Он сходил к казначею, принес наши паспорта, деньги, и мы, пообедав в последний раз на трапезной, попрощавшись с отцом Зосимой, Пименом и отслужив молебен, покинули монастырь.
LVII
Прошло два дня… Мы отошли верст за шестьдесят, нигде не найдя работы. По деревням только начали косить усадьбы, а настоящего покоса не было.
Местность, где мы проходили, была глухая, лесная… Народ по деревням жил, по выражению дяди Юфима, серый, лапотники, говорившие на «о» и смотревшие на нас подозрительно.
Наконец, на третий день уже к вечеру, придя в большое село Уткино, напившись в трактире чаю, мы разговорились с хозяином, и он, узнав в чем дело, предложил нам остаться у него.
— Завтра — воскресенье, помочь у меня будет… пять человек придут… Коли желаете косить, косите за водку… Ну, а опосля завтра, в понедельник, начнете, как надо….
— А много ль положишь? — спросил дядя Юфим. — Знамо уж, харчи твои, чай твой.
Трактирщик долго и упорно торговался с нами, но, наконец, сошлись на полтиннике. Мы отдали ему паспорта и остались.
— Так завтра поутру помочь у меня, — опять повторил хозяин. — Водку-то пьете?..
— Пьем… Как, чай, не пить…
— Ну, и отлично… Косы у меня есть… побить надо только… бой тоже есть… молоток, бабка… ноне, пока засветло, побили бы косы-то… Спать на дворе будете… стойло там пустое есть… солома… Вам гоже будет, мягко… В избе-то тесно… бабы… то, се… — Он постучал кулаком в стену: — Эй, Марья, поди сюда…
— Сейчас! — послышался за стеной тонкий голос, и немного погодя в трактир, громко хлопнув в сенях дверью, вошла толстая, как копна, баба.
— Чаво? — спросила она.
— Проводи вот ребят в стойло, где солома, укажи им… Да дай косы… на сушиле они… сыми там… бой дай… Где он, не знаешь?..
— Чай, на палатцах… там валялся, словно.
— Сыщи… Побейте косы-то, а там ужинать… Марья, ты им ужо налей похлебать… мурцовку, что ли, сделай, коли щей нехватит.

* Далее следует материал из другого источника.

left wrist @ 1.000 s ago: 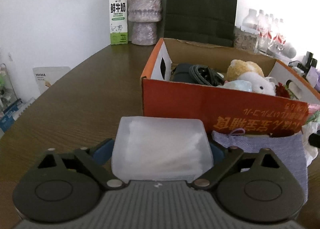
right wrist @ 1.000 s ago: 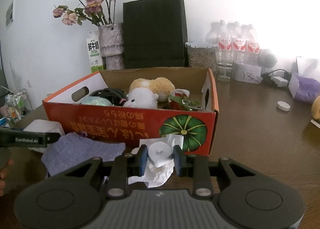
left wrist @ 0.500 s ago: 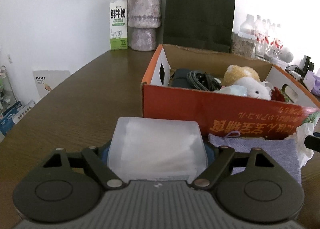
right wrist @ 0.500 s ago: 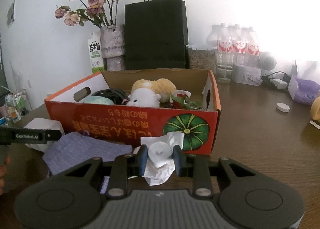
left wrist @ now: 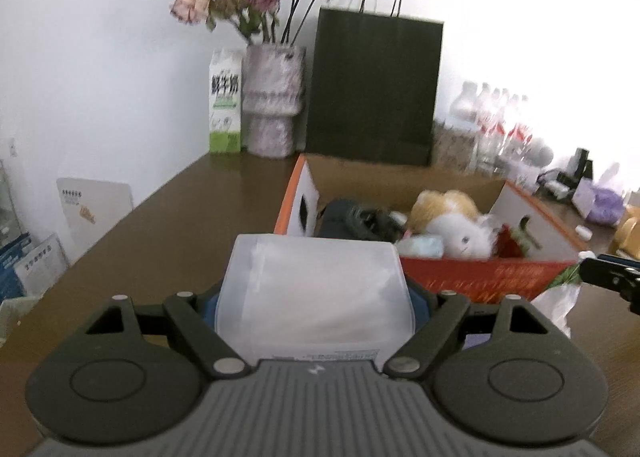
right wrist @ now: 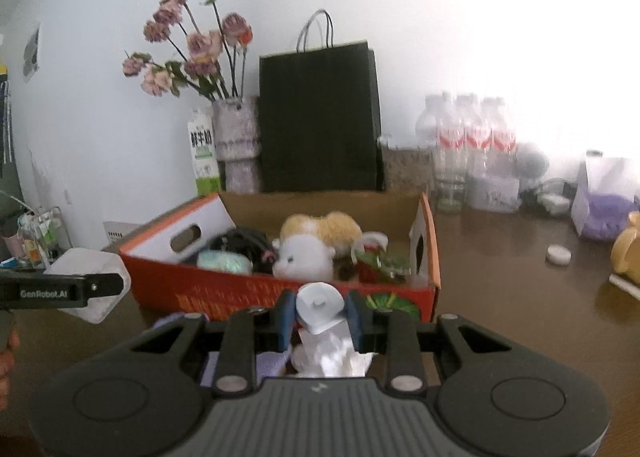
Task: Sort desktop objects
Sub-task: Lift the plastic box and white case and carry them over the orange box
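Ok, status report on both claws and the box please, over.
Left claw shut on translucent plastic box. Right claw shut on white cap with tissue. Orange cardboard box ahead, part filled with plush toys. Nothing blocking.

My left gripper holds a see-through plastic box with white stuff inside, one finger pressed on each side. Behind it sits an orange cardboard box on the brown table. In that box I see a white fluffy toy, a tan one and something dark. At the back stand a milk carton, a vase of pink flowers and a black paper bag. My right gripper's tip pokes in at the right edge.
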Demonstrator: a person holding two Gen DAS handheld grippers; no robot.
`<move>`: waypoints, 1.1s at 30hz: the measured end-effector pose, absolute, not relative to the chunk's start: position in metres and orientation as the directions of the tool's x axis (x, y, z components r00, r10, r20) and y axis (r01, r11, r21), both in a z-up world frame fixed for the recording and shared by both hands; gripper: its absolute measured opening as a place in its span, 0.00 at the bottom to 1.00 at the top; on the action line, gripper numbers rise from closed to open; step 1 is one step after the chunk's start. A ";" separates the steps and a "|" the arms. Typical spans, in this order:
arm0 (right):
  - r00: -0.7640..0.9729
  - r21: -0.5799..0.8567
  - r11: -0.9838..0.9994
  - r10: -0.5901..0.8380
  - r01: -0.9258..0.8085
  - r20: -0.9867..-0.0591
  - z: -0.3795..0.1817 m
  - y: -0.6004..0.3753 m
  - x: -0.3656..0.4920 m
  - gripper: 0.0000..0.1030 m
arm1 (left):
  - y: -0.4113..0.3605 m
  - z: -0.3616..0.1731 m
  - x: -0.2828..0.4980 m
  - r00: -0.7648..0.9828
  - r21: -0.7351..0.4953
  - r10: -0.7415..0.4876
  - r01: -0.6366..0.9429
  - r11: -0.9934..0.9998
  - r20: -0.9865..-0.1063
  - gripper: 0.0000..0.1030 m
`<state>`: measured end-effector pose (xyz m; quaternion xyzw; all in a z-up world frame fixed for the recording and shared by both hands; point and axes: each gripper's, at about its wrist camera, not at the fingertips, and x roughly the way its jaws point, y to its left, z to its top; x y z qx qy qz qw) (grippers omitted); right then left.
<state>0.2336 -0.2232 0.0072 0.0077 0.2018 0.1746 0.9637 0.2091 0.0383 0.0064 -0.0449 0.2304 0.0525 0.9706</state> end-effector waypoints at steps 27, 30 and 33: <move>0.857 0.074 0.937 0.343 -0.342 -0.385 0.040 -0.187 0.372 0.26 | 0.007 0.047 0.338 0.934 -0.059 0.049 -0.074 0.995 -0.353 0.81; 0.841 0.073 0.942 0.326 -0.328 -0.432 0.022 -0.191 0.390 0.26 | 0.013 0.030 0.362 0.917 -0.060 0.062 -0.092 0.994 -0.393 0.81; 0.836 0.054 0.949 0.299 -0.310 -0.459 0.009 -0.194 0.404 0.26 | 0.016 0.015 0.377 0.900 -0.036 0.055 -0.078 0.996 -0.433 0.81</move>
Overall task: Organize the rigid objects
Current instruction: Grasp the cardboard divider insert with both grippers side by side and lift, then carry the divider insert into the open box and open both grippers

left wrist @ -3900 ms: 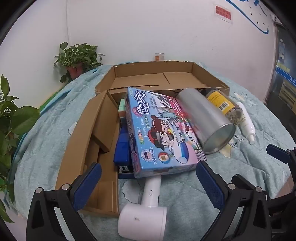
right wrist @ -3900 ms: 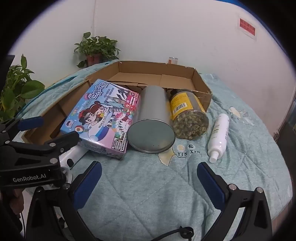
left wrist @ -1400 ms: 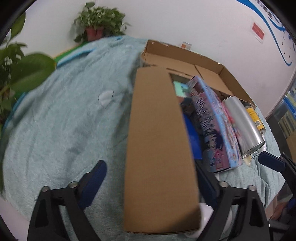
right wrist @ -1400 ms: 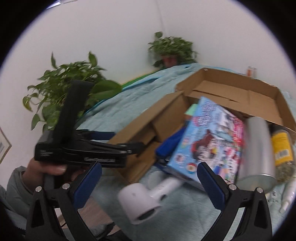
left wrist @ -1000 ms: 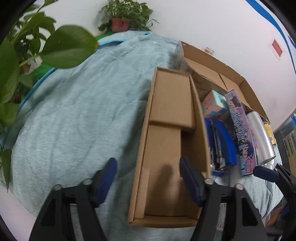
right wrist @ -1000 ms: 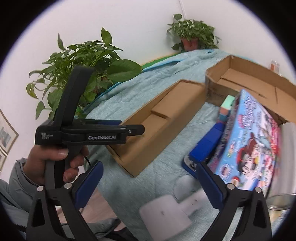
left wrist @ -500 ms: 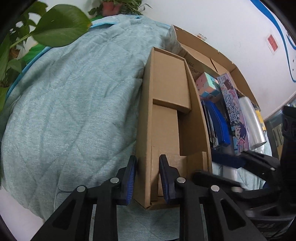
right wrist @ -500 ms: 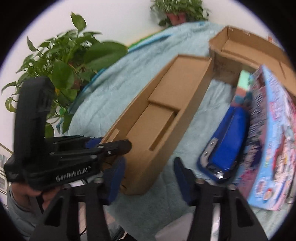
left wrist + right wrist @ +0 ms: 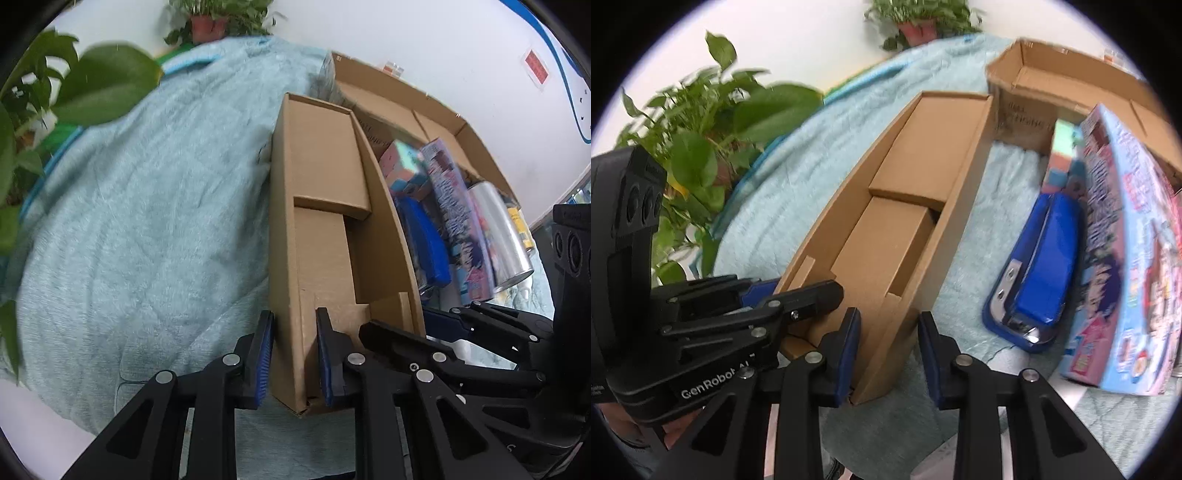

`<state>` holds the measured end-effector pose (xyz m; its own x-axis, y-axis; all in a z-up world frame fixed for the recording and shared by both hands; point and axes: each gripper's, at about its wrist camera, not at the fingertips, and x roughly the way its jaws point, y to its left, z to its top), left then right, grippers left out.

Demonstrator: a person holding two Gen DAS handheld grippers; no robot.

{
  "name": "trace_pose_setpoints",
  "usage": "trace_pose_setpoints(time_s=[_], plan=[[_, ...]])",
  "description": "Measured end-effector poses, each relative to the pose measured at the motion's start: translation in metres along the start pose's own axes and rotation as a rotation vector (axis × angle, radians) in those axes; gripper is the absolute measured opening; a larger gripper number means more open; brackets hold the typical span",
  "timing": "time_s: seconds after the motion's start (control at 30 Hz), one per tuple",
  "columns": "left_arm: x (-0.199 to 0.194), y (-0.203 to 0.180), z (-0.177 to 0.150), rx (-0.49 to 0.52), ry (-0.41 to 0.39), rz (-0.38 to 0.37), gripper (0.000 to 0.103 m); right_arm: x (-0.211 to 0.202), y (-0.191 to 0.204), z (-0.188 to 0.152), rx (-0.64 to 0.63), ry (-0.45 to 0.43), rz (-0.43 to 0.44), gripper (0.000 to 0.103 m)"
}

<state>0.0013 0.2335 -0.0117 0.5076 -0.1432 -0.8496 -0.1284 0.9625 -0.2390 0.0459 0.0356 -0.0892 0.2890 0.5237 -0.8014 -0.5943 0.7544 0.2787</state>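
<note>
Both pairs of tongs, spread wide a second ago, have now closed on the near end of the long cardboard box (image 9: 325,221). The left tongs (image 9: 294,332) pinch its left wall, one pad outside and one inside. The right tongs (image 9: 889,325) pinch its right wall the same way, just beside them. With both walls gripped, the box looks ready to be lifted or slid as one piece. My guess is that it is being moved into place to take the loose items.

The box lies lengthwise on the blanket (image 9: 147,221), running from near to far. Its far end almost reaches the big open carton (image 9: 1071,62).

The big carton is at the far right with its flaps up. The part of its inside that shows holds only cardboard.

The long box holds nothing but its own folded cardboard inserts, a raised one at the far end and a lower one nearer.

The things to be sorted are still outside both containers, on the blanket to the right of the long box. They are the bright picture box (image 9: 1126,258), the metal can (image 9: 498,236) beyond it, the blue stapler (image 9: 1041,266) and a small pastel box (image 9: 404,170) at the far end.
</note>
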Motion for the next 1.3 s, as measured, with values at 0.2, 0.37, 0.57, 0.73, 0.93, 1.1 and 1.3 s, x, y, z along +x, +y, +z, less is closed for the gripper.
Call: trace_pose_setpoints(time_s=[0.2, 0.37, 0.57, 0.73, 0.93, 1.1, 1.3], plan=[[-0.041, -0.039, 0.024, 0.09, -0.141, 0.037, 0.018, -0.049, -0.002, 0.01, -0.03, -0.161, 0.006, 0.03], [-0.056, -0.089, 0.073, 0.202, -0.231, 0.014, 0.018, -0.093, -0.028, 0.034, -0.018, -0.297, -0.043, 0.03], [-0.042, -0.15, 0.154, 0.282, -0.271, -0.047, 0.018, -0.131, -0.075, 0.08, 0.028, -0.374, -0.12, 0.03], [-0.017, -0.182, 0.219, 0.302, -0.253, -0.08, 0.019, -0.14, -0.112, 0.122, 0.063, -0.373, -0.154, 0.029], [0.028, -0.181, 0.284, 0.278, -0.19, -0.062, 0.019, -0.114, -0.144, 0.172, 0.106, -0.287, -0.124, 0.029], [0.079, -0.154, 0.323, 0.237, -0.116, -0.027, 0.019, -0.078, -0.163, 0.198, 0.134, -0.193, -0.066, 0.029], [0.138, -0.117, 0.323, 0.193, -0.028, 0.027, 0.018, -0.014, -0.183, 0.215, 0.199, -0.07, 0.007, 0.028]])
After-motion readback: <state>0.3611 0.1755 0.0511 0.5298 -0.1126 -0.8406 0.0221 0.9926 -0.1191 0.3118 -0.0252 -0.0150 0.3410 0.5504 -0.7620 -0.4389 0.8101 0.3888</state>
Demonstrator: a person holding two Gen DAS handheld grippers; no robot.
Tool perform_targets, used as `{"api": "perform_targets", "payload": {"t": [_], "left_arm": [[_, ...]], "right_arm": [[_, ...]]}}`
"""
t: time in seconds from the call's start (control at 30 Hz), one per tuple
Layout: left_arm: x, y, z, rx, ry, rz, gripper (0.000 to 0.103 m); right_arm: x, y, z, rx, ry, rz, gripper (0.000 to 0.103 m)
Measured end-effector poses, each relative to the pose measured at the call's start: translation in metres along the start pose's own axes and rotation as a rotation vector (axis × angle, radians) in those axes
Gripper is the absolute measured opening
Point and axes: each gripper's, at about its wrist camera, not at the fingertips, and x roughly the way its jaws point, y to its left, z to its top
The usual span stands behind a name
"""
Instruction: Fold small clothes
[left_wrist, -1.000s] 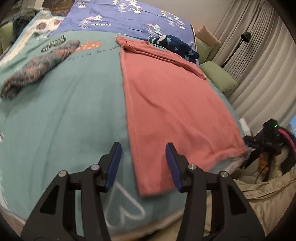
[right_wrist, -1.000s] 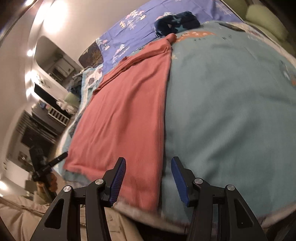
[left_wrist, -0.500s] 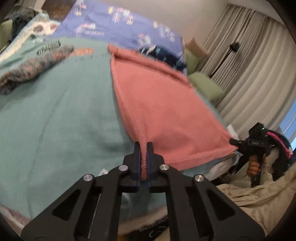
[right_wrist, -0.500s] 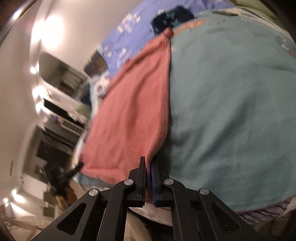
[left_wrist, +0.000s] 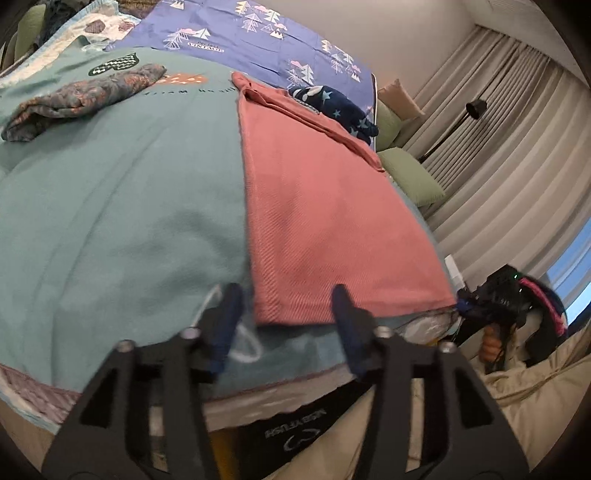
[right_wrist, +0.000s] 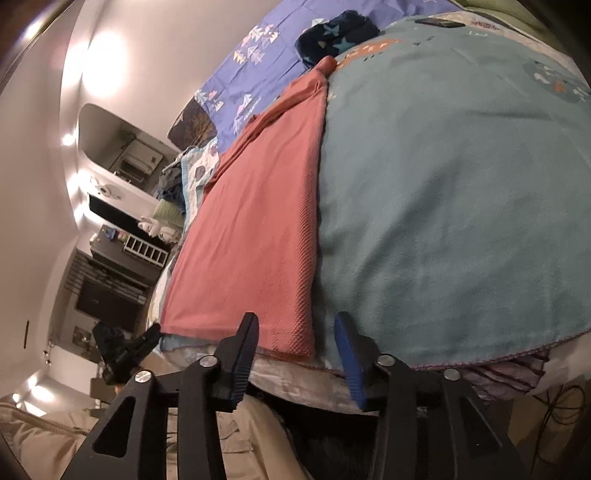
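Fingers of left gripper spread wide, empty, at near hem of pink garment; right gripper likewise parted, empty, at same hem; garment flat on teal blanket; beyond garment, navy star cloth; left of garment, patterned bundle.

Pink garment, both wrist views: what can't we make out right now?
- Far end of the pink garment: bunched in both views; collar or sleeves unreadable.
- Layers of fabric: only the top surface shows.
- Navy star cloth: partly behind the garment, left wrist.
- Left gripper: jaws motion-blurred, though apart.
- Right gripper: jaws apart, empty.
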Motion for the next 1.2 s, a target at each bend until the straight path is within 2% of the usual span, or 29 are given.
{"api": "perform_targets", "payload": {"t": [0.13,0.17,0.2,0.23,0.33,0.43,0.8,1.03,1.2], "left_arm": [[0.013,-0.008,0.005,0.033,-0.006,0.043,0.057],[0.014,-0.009,0.006,0.042,-0.009,0.042,0.050],[0.015,-0.010,0.006,0.046,0.003,0.020,0.008],[0.016,-0.008,0.006,0.037,0.021,0.004,0.006],[0.000,-0.015,0.005,0.071,-0.026,0.011,0.006],[-0.018,-0.021,0.015,0.057,-0.079,-0.021,0.006],[-0.036,-0.054,0.063,0.148,-0.219,-0.040,0.006],[-0.035,-0.062,0.106,0.179,-0.287,-0.020,0.006],[-0.027,-0.071,0.135,0.217,-0.299,0.014,0.006]], "right_arm": [[0.026,0.009,0.000,-0.010,0.049,0.008,0.046],[0.030,0.011,0.001,-0.017,0.048,-0.011,0.033],[0.032,0.012,0.002,-0.016,0.043,-0.011,0.006],[0.029,0.011,0.001,-0.003,0.029,0.014,0.006],[0.010,0.018,0.000,-0.021,-0.040,0.063,0.005],[-0.003,0.031,0.005,-0.056,-0.068,0.085,0.005],[-0.033,0.062,0.047,-0.152,-0.190,0.144,0.005],[-0.043,0.087,0.083,-0.216,-0.252,0.138,0.006],[-0.042,0.101,0.112,-0.254,-0.279,0.111,0.006]]}}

— Ладно! — ответила баба. — Кто их знал, что придут… щей-то мало… Пойдемте…
Она провела нас на двор, указала стойло, где нам предназначалось жить, сняла с сушила косы и принесла бой.
Мы вошли на задворки, где лежала толстая очищенная «лапа», и, заколотив в нее «бабку», пристроив кол с веревочкой, на которую вешалось косье, стали бить косы.
Косы оказались старые, ржавые, к бою мягкие; во время работы косы приходится беспрестанно точить, иначе они не будут резать, и тогда приходится ими не косить, а, как говорят, «тяпать», то есть налегать на плечо, брать на силу.
— Ну, ребята, вот так косы! — ворчал дядя Юфим. — Эдакими косами траву только мучить.
Покончив с этим, мы пошли в свое стойло и легли на солому, поджидая, когда позовут ужинать… Стемнело… Из поля пригнали скотину, и мы очутились в соседстве с коровами, лошадьми, овцами…
— Неужто ж мы этого только и стоим, — ворчал дядя Юфим, — чтобы вместе со скотом… Ишь, дух какой тяжелый… Да и сыро… Ну-ну!..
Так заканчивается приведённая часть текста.